→ **ABOUT THIS EXERCISE**: Exact wording is required for every entry; transcribe all of them and leave the images out.

[Items from a dataset]
*** Block opens ***

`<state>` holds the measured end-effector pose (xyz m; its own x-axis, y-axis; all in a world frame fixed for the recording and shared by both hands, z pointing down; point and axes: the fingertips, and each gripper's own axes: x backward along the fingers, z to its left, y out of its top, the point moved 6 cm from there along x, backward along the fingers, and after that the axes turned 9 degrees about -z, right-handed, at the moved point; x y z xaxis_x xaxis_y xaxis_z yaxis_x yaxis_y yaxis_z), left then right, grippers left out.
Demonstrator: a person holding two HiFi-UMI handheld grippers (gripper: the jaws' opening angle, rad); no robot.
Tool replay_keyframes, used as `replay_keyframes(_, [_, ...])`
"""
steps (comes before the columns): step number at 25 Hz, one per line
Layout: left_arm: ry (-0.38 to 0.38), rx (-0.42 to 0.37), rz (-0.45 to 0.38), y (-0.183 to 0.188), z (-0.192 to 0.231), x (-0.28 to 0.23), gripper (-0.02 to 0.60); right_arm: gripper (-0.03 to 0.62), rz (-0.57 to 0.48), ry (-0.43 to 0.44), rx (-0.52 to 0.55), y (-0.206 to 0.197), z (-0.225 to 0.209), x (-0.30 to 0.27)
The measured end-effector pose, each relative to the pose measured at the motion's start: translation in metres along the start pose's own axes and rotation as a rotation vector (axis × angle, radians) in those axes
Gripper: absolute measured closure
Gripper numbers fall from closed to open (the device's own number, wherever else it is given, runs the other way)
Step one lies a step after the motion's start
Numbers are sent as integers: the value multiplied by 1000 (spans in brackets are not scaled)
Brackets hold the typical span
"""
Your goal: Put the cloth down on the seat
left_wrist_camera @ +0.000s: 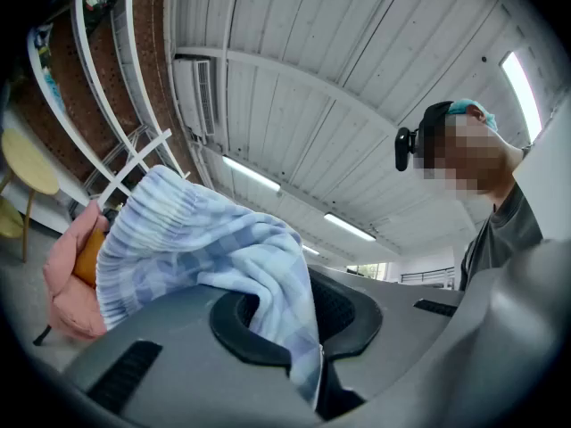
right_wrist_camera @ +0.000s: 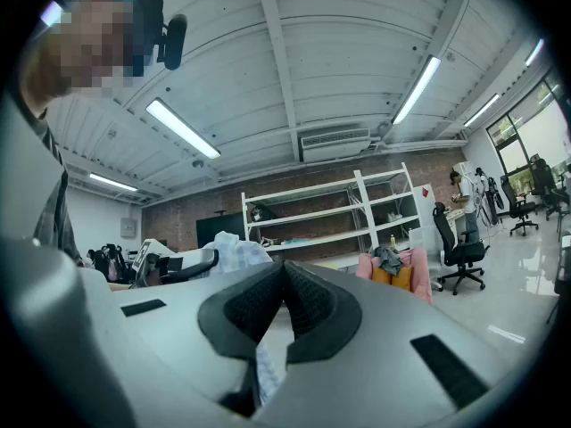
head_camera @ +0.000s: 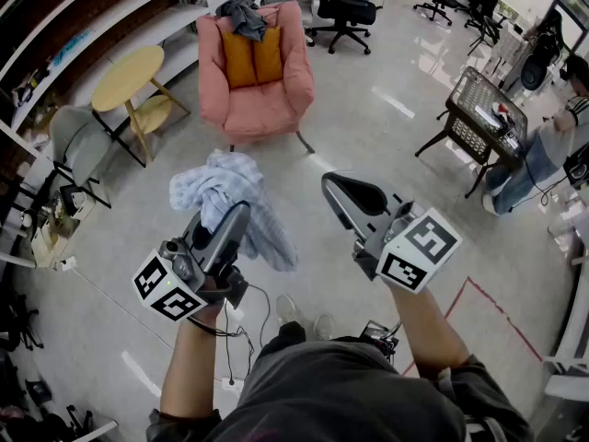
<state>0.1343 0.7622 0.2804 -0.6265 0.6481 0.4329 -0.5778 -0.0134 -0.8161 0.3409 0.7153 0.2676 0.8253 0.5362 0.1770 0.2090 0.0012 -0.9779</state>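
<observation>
A blue-and-white checked cloth (head_camera: 225, 191) hangs bunched from my left gripper (head_camera: 239, 212), which is shut on it above the floor. In the left gripper view the cloth (left_wrist_camera: 196, 248) spills out over the left gripper's (left_wrist_camera: 303, 315) jaws and hides their tips. My right gripper (head_camera: 331, 184) is held beside it on the right, shut and empty; its fingertips (right_wrist_camera: 284, 275) meet with nothing between them. The pink armchair (head_camera: 258, 109) stands ahead, some way off, with orange cushions (head_camera: 253, 55) and a grey garment (head_camera: 244, 17) on its backrest. It also shows small in both gripper views, armchair (right_wrist_camera: 406, 275) and armchair (left_wrist_camera: 62, 279).
A round wooden side table (head_camera: 129, 76) and a grey chair (head_camera: 74, 141) stand left of the armchair. A black office chair (head_camera: 345, 12) is behind it. At the right are a wicker table (head_camera: 479, 113), a seated person (head_camera: 552, 150) and red floor tape (head_camera: 502, 316).
</observation>
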Motion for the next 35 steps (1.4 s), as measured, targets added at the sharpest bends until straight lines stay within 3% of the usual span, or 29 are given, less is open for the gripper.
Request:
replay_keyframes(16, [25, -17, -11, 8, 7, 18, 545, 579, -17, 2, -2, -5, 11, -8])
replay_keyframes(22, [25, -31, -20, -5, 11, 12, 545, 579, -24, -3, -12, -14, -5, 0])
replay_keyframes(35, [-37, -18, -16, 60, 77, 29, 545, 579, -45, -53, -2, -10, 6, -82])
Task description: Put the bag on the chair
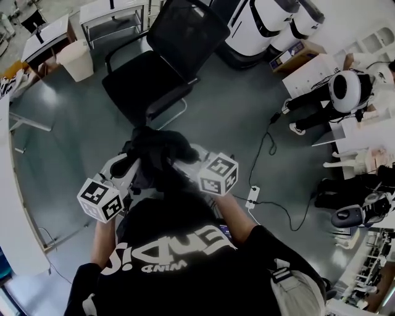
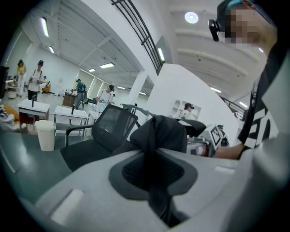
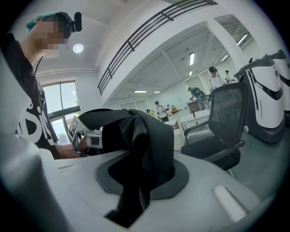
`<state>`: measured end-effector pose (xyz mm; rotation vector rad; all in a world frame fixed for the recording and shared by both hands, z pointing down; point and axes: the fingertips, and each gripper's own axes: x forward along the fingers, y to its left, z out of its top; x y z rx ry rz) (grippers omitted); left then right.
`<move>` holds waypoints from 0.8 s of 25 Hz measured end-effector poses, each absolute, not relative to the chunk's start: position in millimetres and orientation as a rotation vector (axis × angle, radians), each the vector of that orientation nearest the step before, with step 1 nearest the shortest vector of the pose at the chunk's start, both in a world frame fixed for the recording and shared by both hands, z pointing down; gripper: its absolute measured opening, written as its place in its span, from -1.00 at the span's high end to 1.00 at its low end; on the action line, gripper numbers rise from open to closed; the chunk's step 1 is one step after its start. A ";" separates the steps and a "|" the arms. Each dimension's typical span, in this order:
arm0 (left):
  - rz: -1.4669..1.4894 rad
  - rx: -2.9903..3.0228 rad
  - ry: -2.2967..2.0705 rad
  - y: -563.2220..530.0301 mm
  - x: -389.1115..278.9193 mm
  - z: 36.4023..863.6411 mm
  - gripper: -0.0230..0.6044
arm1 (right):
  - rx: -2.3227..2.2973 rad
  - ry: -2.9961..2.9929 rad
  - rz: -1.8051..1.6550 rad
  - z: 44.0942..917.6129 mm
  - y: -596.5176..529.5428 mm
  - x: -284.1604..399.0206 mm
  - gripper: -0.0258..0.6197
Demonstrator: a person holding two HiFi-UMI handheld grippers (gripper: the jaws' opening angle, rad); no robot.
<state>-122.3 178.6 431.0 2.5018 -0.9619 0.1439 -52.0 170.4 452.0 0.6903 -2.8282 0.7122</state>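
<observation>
The black bag [image 1: 154, 151] hangs above the grey floor [image 1: 228, 129], its fabric pinched by the left tool [image 2: 153, 170] and the right tool [image 3: 136, 179]. The black mesh chair [image 1: 157, 68] stands just beyond. White worktops [image 1: 111, 15] and a pale bin [image 1: 77, 60] lie further off.

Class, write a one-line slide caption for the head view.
Left tool and right tool hold a black bag before the office chair.

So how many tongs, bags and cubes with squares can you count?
left tongs and right tongs: 2
bag: 1
cubes: 2
total: 5
</observation>
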 end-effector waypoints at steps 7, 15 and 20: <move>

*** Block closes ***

→ **OUTPUT BELOW**:
`<state>` holds the measured end-effector pose (xyz m; its own x-axis, y-axis; all in a world frame fixed for the recording and shared by both hands, z pointing down; point and axes: the fingertips, and each gripper's own axes: x backward along the fingers, z to its left, y out of its top, the point moved 6 cm from there along x, backward along the fingers, and after that the axes turned 9 degrees about -z, right-handed, at the moved point; x y z xaxis_x xaxis_y xaxis_z yaxis_x yaxis_y yaxis_z), left then right, grippers left out.
Demonstrator: a person holding two HiFi-UMI handheld grippers (gripper: the jaws' opening angle, rad); no robot.
Tool replay_keyframes, used as `replay_keyframes(_, [_, ...])`
"""
steps (comes before the columns): step number at 25 Hz, one per line
Layout: left_arm: ry (-0.38 to 0.38), rx (-0.42 to 0.37), rz (-0.45 to 0.38), y (-0.183 to 0.188), z (-0.192 to 0.231), x (-0.28 to 0.23), gripper (-0.02 to 0.60); right_arm: gripper (-0.03 to 0.62), rz (-0.57 to 0.48), ry (-0.43 to 0.44), rx (-0.52 to 0.55), y (-0.206 to 0.197), z (-0.225 to 0.209), x (-0.30 to 0.27)
The measured end-effector pose, each relative to the pose measured at the motion's start: translation in metres along the start pose's own axes and rotation as a rotation vector (axis × angle, radians) in those axes
Gripper: absolute measured closure
Gripper numbers fall from closed to open (the device's own number, wherever else it is given, runs the other way)
Step one lies a step after the motion's start
Numbers are sent as integers: the value multiplied by 1000 (spans in brackets are not scaled)
Brackets hold the typical span
"""
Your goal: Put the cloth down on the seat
left_wrist_camera @ +0.000s: 
right_wrist_camera @ +0.000s: 
head_camera @ +0.000s: 
<state>0.1343 0.7622 0.2804 -0.6265 0.6481 0.4329 -0.5778 -0.0134 -0.8161 0.3409 0.7153 0.2676 0.8253 0.5362 0.1770 0.2090 0.0012 -0.9779</state>
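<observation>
A blue-and-white checked cloth (head_camera: 225, 191) hangs bunched from my left gripper (head_camera: 239, 212), which is shut on it above the floor. In the left gripper view the cloth (left_wrist_camera: 196, 248) spills out over the left gripper's (left_wrist_camera: 303, 315) jaws and hides their tips. My right gripper (head_camera: 331, 184) is held beside it on the right, shut and empty; its fingertips (right_wrist_camera: 284, 275) meet with nothing between them. The pink armchair (head_camera: 258, 109) stands ahead, some way off, with orange cushions (head_camera: 253, 55) and a grey garment (head_camera: 244, 17) on its backrest. It also shows small in both gripper views, armchair (right_wrist_camera: 406, 275) and armchair (left_wrist_camera: 62, 279).
A round wooden side table (head_camera: 129, 76) and a grey chair (head_camera: 74, 141) stand left of the armchair. A black office chair (head_camera: 345, 12) is behind it. At the right are a wicker table (head_camera: 479, 113), a seated person (head_camera: 552, 150) and red floor tape (head_camera: 502, 316).
</observation>
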Motion for the next 35 steps (1.4 s), as measured, targets added at the sharpest bends until straight lines stay within 3% of the usual span, or 29 are given, less is open for the gripper.
Request:
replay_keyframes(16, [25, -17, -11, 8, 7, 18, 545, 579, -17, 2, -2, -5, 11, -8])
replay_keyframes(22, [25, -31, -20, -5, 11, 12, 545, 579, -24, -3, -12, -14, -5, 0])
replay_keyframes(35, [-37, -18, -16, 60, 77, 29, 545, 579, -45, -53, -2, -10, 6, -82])
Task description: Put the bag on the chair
`<state>`: measured end-effector pose (xyz mm; rotation vector rad; all in a world frame fixed for the recording and shared by both hands, z pointing down; point and axes: the fingertips, and each gripper's own axes: x forward along the fingers, y to its left, z out of its top; x y z rx ry rz) (grippers omitted); left then right.
`<move>` holds waypoints from 0.8 s of 25 Hz measured end-effector poses, each absolute, not relative to the chunk's start: position in millimetres and orientation as a rotation vector (axis × angle, radians), each the vector of that orientation nearest the step before, with step 1 nearest the shortest vector of the pose at the chunk's start, both in a world frame fixed for the recording and shared by both hands, z pointing down; gripper: its absolute measured opening, written as its place in its span, from -1.00 at the span's high end to 1.00 at its low end; on the action line, gripper numbers rise from open to closed; the chunk's step 1 is one step after its start. A ";" separates the steps and a "|" the arms. Each dimension's typical span, in this order:
arm0 (left):
  - rz: -1.4669..1.4894 rad
  - rx: -2.9903..3.0228 rad
  - ry: -2.2967..2.0705 rad
  - y: -563.2220..530.0301 mm
  - x: -389.1115..278.9193 mm
  - z: 36.4023..863.6411 mm
  - gripper: -0.0230..0.6044
arm1 (right):
  - rx: -2.3227..2.2973 rad
  - ry: -2.9961..2.9929 rad
  - rz: -1.8051..1.6550 rad
  - z: 44.0942..917.6129 mm
  - y: -596.5176..529.5428 mm
  - x: -284.1604..399.0206 mm
  - gripper: -0.0258..0.6197
Demonstrator: a person holding two HiFi-UMI handheld grippers (gripper: the jaws' opening angle, rad); no robot.
<state>-122.3 178.6 431.0 2.5018 -0.9619 0.1439 -52.0 170.4 452.0 0.6903 -2.8282 0.7122</state>
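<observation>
The black bag [image 1: 154, 151] hangs above the grey floor [image 1: 228, 129], its fabric pinched by the left tool [image 2: 153, 170] and the right tool [image 3: 136, 179]. The black mesh chair [image 1: 157, 68] stands just beyond. White worktops [image 1: 111, 15] and a pale bin [image 1: 77, 60] lie further off.

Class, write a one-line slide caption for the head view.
Left tool and right tool hold a black bag before the office chair.

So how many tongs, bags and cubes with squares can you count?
left tongs and right tongs: 2
bag: 1
cubes: 2
total: 5
</observation>
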 end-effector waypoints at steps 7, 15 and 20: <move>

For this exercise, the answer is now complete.